| EXERCISE DIRECTIONS |
What do the lines say from the start of the entries through the one containing "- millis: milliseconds"? Repeat them exactly.

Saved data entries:
>>>

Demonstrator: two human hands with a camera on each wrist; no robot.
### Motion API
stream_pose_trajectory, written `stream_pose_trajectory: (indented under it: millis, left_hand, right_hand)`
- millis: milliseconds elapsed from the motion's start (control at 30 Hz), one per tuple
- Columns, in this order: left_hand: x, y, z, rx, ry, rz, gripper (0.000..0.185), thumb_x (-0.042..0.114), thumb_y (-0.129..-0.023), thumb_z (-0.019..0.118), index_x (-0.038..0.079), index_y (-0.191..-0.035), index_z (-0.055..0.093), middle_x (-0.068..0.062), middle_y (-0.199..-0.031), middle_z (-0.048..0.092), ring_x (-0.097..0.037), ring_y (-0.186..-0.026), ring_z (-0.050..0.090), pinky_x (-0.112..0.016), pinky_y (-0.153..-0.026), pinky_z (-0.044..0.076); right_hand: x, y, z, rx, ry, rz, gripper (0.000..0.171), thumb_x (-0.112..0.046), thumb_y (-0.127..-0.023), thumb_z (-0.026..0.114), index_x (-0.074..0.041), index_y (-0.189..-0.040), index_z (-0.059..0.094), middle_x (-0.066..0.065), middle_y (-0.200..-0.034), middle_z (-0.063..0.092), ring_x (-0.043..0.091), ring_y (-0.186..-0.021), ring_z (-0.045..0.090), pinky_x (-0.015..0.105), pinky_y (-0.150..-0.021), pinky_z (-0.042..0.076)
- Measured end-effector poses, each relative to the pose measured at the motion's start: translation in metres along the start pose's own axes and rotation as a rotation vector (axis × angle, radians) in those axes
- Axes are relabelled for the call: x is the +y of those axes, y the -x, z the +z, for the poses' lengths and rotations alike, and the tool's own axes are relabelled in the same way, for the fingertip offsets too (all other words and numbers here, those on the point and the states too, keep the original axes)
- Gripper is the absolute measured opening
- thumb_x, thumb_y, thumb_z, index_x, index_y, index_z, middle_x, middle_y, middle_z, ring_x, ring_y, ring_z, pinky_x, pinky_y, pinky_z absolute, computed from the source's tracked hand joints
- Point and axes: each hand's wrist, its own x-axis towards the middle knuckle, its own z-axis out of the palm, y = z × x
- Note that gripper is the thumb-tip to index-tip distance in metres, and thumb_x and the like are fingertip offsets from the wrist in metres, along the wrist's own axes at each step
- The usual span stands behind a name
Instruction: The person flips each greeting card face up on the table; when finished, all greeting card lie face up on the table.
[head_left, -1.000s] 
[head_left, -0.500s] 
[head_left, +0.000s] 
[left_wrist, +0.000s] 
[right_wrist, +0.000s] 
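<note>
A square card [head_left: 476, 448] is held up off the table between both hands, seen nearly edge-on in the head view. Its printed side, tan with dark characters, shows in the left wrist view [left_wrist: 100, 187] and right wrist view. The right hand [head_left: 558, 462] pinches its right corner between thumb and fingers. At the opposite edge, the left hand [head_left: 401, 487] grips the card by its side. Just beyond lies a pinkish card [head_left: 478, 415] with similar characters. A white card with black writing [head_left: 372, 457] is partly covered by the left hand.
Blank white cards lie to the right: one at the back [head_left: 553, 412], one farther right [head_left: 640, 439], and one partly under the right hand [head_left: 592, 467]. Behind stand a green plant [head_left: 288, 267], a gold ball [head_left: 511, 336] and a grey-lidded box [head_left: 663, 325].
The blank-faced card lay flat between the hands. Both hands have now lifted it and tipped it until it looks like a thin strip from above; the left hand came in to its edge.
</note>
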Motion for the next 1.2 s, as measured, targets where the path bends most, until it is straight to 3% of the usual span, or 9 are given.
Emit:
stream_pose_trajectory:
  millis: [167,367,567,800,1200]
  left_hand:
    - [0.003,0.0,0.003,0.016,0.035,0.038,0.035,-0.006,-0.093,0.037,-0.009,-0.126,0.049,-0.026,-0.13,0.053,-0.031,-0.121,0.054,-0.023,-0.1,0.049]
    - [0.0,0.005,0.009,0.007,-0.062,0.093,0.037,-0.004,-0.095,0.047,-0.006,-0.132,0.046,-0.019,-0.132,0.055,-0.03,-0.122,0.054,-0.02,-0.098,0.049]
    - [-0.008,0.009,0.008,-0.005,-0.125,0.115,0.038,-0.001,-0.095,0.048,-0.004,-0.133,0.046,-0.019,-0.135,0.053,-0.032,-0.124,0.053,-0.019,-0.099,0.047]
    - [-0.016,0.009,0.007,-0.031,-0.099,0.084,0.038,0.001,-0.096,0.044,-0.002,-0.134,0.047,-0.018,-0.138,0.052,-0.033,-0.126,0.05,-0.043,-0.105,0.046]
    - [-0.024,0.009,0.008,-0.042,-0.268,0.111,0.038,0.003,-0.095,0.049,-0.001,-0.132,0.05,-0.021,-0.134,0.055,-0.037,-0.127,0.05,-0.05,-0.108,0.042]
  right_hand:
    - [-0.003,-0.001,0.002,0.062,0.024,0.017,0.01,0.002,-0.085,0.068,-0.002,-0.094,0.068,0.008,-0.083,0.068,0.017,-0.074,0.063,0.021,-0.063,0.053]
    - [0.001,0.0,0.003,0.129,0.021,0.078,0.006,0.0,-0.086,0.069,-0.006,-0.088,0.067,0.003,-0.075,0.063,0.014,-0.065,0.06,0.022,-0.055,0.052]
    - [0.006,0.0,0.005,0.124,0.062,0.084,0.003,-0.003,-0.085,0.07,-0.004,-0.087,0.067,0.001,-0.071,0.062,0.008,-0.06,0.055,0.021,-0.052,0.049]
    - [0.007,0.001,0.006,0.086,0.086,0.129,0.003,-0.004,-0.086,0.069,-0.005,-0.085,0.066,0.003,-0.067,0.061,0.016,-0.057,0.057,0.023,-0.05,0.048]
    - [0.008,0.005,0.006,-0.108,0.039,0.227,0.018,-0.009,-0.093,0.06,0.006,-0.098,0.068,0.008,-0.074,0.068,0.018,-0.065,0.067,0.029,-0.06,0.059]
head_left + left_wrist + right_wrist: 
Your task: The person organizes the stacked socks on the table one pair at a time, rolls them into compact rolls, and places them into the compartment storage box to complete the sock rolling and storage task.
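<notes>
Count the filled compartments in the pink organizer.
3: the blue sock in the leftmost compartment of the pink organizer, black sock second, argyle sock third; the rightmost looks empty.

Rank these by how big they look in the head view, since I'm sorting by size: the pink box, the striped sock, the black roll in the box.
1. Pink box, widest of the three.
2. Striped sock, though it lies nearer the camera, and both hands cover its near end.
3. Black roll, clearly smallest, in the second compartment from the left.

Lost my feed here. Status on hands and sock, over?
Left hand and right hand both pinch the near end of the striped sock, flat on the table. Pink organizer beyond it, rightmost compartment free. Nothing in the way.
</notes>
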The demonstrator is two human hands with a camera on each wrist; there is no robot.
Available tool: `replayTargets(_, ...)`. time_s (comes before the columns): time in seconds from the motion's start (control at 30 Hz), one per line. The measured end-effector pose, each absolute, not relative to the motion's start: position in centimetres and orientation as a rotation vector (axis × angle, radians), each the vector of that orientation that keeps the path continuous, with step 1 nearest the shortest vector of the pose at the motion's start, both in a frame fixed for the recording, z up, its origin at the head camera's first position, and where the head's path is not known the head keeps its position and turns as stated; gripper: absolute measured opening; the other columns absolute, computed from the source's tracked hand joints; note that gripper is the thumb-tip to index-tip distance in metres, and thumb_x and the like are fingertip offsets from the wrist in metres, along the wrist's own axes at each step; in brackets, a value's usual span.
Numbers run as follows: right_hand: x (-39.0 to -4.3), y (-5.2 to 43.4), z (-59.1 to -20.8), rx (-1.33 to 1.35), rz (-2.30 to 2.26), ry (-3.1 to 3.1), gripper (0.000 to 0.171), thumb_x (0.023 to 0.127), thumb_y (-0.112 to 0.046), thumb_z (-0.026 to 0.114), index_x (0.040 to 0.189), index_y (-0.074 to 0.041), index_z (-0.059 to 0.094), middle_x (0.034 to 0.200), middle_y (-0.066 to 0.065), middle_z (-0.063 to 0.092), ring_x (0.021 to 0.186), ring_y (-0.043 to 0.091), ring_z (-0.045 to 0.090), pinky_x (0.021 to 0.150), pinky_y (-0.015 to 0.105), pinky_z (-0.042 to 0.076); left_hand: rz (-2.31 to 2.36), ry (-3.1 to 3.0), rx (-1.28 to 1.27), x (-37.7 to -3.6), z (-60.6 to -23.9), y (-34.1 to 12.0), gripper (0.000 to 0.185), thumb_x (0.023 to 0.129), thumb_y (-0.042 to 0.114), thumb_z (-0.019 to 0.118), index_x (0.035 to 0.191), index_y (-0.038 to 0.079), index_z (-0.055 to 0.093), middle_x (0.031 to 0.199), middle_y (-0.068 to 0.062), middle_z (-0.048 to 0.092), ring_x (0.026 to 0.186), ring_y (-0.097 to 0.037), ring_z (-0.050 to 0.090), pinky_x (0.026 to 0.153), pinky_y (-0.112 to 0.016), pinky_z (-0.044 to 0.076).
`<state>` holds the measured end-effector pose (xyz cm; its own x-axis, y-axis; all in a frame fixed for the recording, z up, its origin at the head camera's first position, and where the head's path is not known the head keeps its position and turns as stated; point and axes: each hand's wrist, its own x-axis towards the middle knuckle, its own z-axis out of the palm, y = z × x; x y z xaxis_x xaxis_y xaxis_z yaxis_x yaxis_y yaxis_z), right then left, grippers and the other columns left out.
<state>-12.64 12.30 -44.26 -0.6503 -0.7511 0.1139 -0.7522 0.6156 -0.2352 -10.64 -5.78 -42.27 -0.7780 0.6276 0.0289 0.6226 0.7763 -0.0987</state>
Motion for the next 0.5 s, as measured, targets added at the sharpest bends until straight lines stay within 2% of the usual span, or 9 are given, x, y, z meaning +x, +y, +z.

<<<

| YOUR SOLUTION |
Demonstrator: two human hands with a camera on each wrist; no robot.
### Motion API
stream_pose_trajectory, written `stream_pose_trajectory: (indented under it: millis, left_hand, right_hand)`
- millis: milliseconds elapsed from the motion's start (control at 30 Hz), one per tuple

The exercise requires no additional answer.